政治家の錬金術 3
- カテゴリ:ニュース
- 2013/02/08 01:52:47
最近のニュースで
未公開株詐欺 というのをよく耳にします。
値段が上がることは確定的だから すぐに儲かるという話です。
こういうタイプの詐欺が話題になるたび思うけど
必ず儲かるのなら 他人に教えるわけないじゃん。
全部 独り占めするのが当たり前。
セールスマンを雇って 教えて歩くなんて ありえへん話でんがな
というのは置いといて
株も短期間に 大金を稼ぐことができる手段の一つです。
それを確実にする手段が インサイダー取引です。
現在では このインサイダー取引というのは 厳しく取り締まられてる
しかし ちょっと昔は 公然とはしないけど
こっそりとするのは やりたい放題でした。
政治家と大企業のあいだには 深い結びつきがあります。
特に 与党は顕著です。
そのつながりから 情報を流すわけです。
例えば 製薬会社が 癌に効く特効薬を開発して完成した
というニュースが発表されると
その会社の株価は すぐに跳ね上がります。
上がる前に買っておくと 簡単に利益を得ることができます。
製薬会社が政治家に前もって買っておくようにと 連絡する
ということです。簡単ですね。
実際には 本人名義ではなく 他人の名義を使います。
現在のレバレッジ取引は そのころは
「てっぽう」という俗語で呼ばれていました。
そして ちょうちん行列という言葉もありました。
* てっぽう ・・・・ 100万円の資金で 1000万円の取引ができる
* ちょうちん行列 ・・・・情報が入ってくると 政治家本人のぶんだけでなく まわりにいる人たちも知ることができるので みんな自分のお金で買います。

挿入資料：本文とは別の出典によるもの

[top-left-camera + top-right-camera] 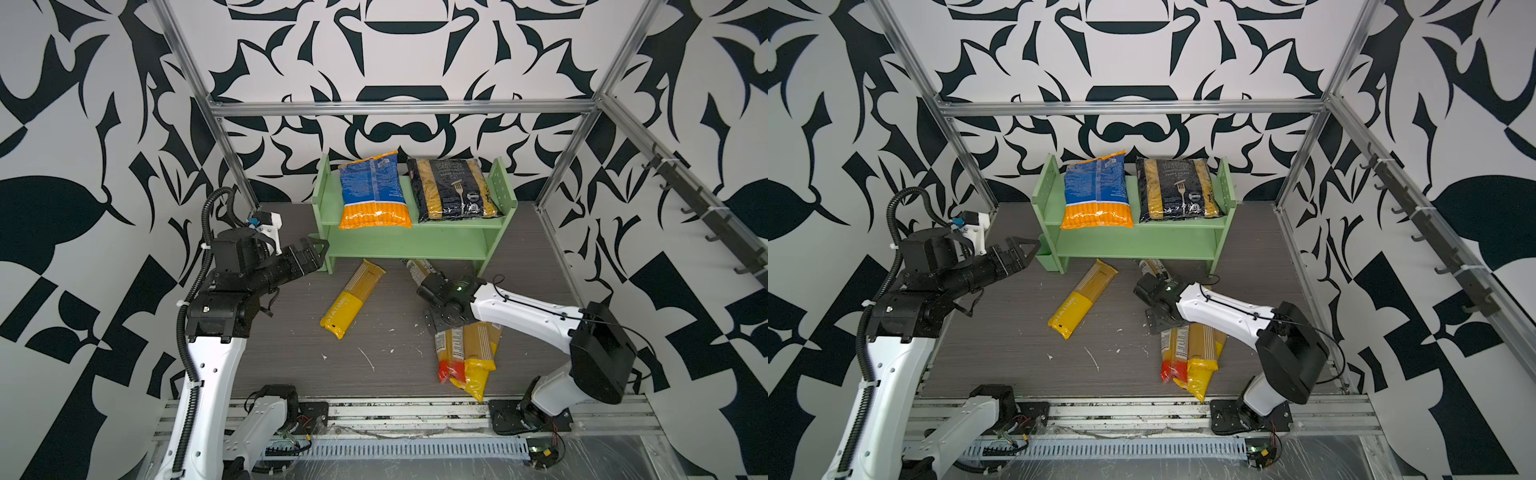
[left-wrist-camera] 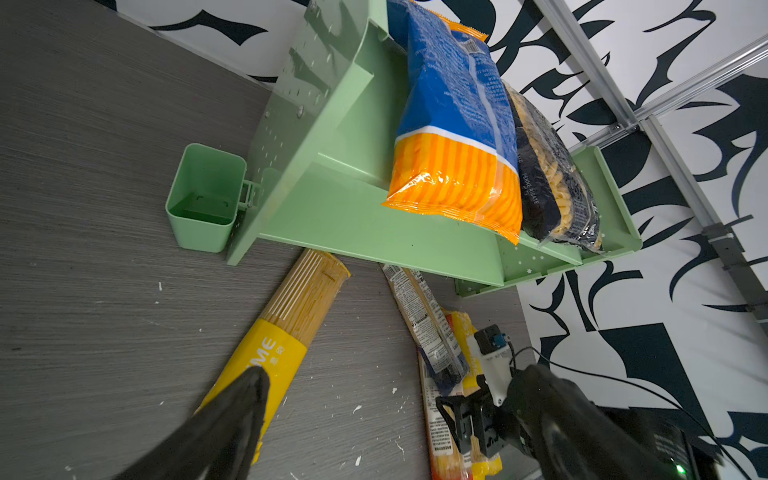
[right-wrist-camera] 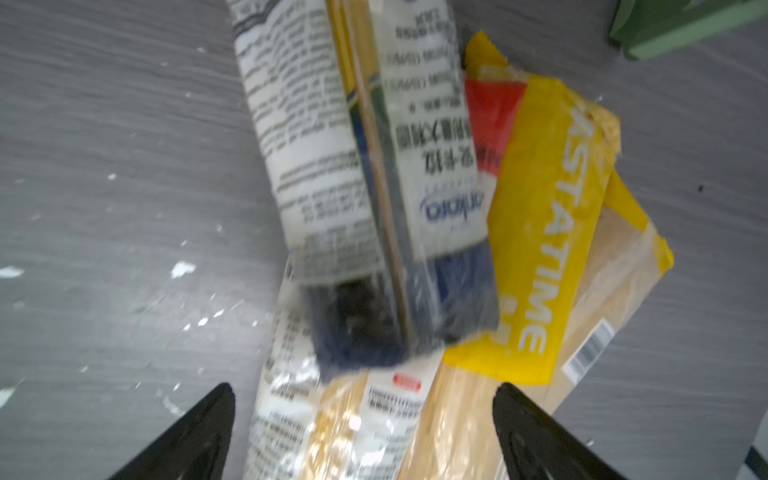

それを大勢の人が ちょうちんを持って行列して歩いているようすにたとえた言葉。
新薬の発表以外にもいろいろあります。
はじめに出てきた 未公開株というのは
リクルート事件で有名になりました。
* 株とは 事業を始めるときに 資本金が必要ですが
その資本金を 複数の人から集める という目的で作られたシステム
株券を一株 50円で 公募する(昔は額面が50円というのが一般的)
その企業の業績がよくて 発展して大きくなると 株の価値も上がる
新聞の株式欄に株価が掲載されています。
株価のところに なにも印がついていないのは 額面50円
1000円とか 5000円以上の値段のものもあります。
それは元は50円だったということです。
未公開株というのは 現在は額面は 50円だけど
新規に上場すると すぐに 額面を上回る値段がつく
という意味です。
創業者利得という言葉があります。
最初に起業した人も 自分が出した資本金を 株という形で持ってる
起業した人だから 額面の金額を出資しています。
それが上場したとたんに 大幅に上回る価格になると
株を売れば丸儲けで 巨額の金銭を得ることができる。
それが 創業者利得というものです。
これは 長年の苦労が報われたといったものですから
最初に書いた 濡れ手に粟のようなおいしい話は
一般にはありえない。
あっ また話がわき道に
新薬発表以外には 企業買収。
業績が下がって株価が低迷している会社を 優良企業が買収する
そんなニュースがあると その会社の株価は急上昇。
メーカーなら 新製品の発表
ゼネコンは 大きい受注
それから これは いいニュースじゃなくてもいいんです。
悪いニュースを発表する前に 空売りをするんです。
手元になんにも持っていないのに 売り注文を出す。
悪いニュースを公表したあとで 値段の下がった株を買い戻す
そこで空売りしたものとの差額を受け取る ということです。
てっぽうとかちょうちん行列というのは
直接 当事者から聞いた言葉です。
私が昔 麹町のスナックでバイトしていたころ
そこのオーナーからです。
その人の父親は 宮内庁御用達の料亭のあるじ
妻妾同居の 妾のほうの子供が そのオーナー
兄は妻のほうの子供で
兄弟なのに親子ほども年が離れてた。
料亭といえば 政治家とは深いつながりがあります。
そのすじからの情報で ちょうちん行列に参加していました。
私にも その気があるならと誘いの声をかけていただきましたが
なにしろ地方から一人で出てきたばかり・・・3年目
貯金などないから なんにもできない状態なので参加しなかった。
きちんと事実の裏づけのある実話です。